Here is a summary from the publisher:
Britain is in a state of uneasy peace. Northumbria’s Viking ruler, Sigtryggr, and Mercia’s Saxon Queen Aethelflaed have agreed a truce. And so England’s greatest warrior, Uhtred of Bebbanburg, at last has the chance to take back the home his traitorous uncle stole from him so many years ago—and which his scheming cousin still occupies.
But fate is inexorable and the enemies Uhtred has made and the oaths he has sworn combine to distract him from his dream of recapturing Bebbanburg. New enemies enter into the fight for England’s kingdoms: the redoubtable Constantin of Scotland seizes an opportunity for conquest and leads his armies south. Britain’s precarious peace threatens to turn into a war of annihilation.
But Uhtred is determined that nothing, neither the new enemies nor the old foes who combine against him, will keep him from his birth right. He is the Lord of Bebbanburg, but he will need all the skills he has learned in a lifetime of war to make his dream come true.
Throughout the series, Uhtred has been focused on getting Bebbanburg back. Despite this focus, for one reason or another Uhtred was never able to recapture it – whether from insufficient manpower or other more pressing threats. Finally, he has a real chance of taking it, but there is a catch.
Cornwell is considered either one of the greatest or the greatest male-centered historical novelists of today.

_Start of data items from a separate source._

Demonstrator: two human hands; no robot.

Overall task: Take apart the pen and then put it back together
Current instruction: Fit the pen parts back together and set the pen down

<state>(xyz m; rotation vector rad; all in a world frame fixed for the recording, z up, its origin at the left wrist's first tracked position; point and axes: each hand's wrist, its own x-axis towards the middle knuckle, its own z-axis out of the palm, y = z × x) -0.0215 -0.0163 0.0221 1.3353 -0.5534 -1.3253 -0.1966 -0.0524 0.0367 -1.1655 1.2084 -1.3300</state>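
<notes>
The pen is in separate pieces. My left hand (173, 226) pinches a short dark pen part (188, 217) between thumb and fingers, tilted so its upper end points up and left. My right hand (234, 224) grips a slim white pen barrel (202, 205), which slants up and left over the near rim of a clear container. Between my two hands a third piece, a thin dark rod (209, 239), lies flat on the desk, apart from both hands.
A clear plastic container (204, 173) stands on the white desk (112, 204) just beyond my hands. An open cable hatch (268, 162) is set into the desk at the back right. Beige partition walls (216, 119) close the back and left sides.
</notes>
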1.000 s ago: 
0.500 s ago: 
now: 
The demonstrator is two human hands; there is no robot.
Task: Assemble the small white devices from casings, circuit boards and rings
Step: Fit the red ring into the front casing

He proves his mastery again by the character development, story line, and battle descriptions. Each book in the series seems to get better.
Cornwell captures the visceral nature of battle during the unification of England, but he does not do it in a gratuitous manner. He also thoroughly explains the different battle tactics.
Regarding the characters, I look forward to seeing how Cornwell deals with Uhtred’s age. In this book, Uhtred is in forties or fifties and he appears to be slowing down. Although Cornwell still has him leading from the front in the pivotal battles, I can’t imagine this can go on much longer – after all Uhtred is human, even if he is a great fighter. In fact, the believability of the books would be become less so if Uhtred continue to be a hard-charging fighter into his sixties – just not possible.
The Flame Bearer continues Cornwell’s excellent pedigree for writing.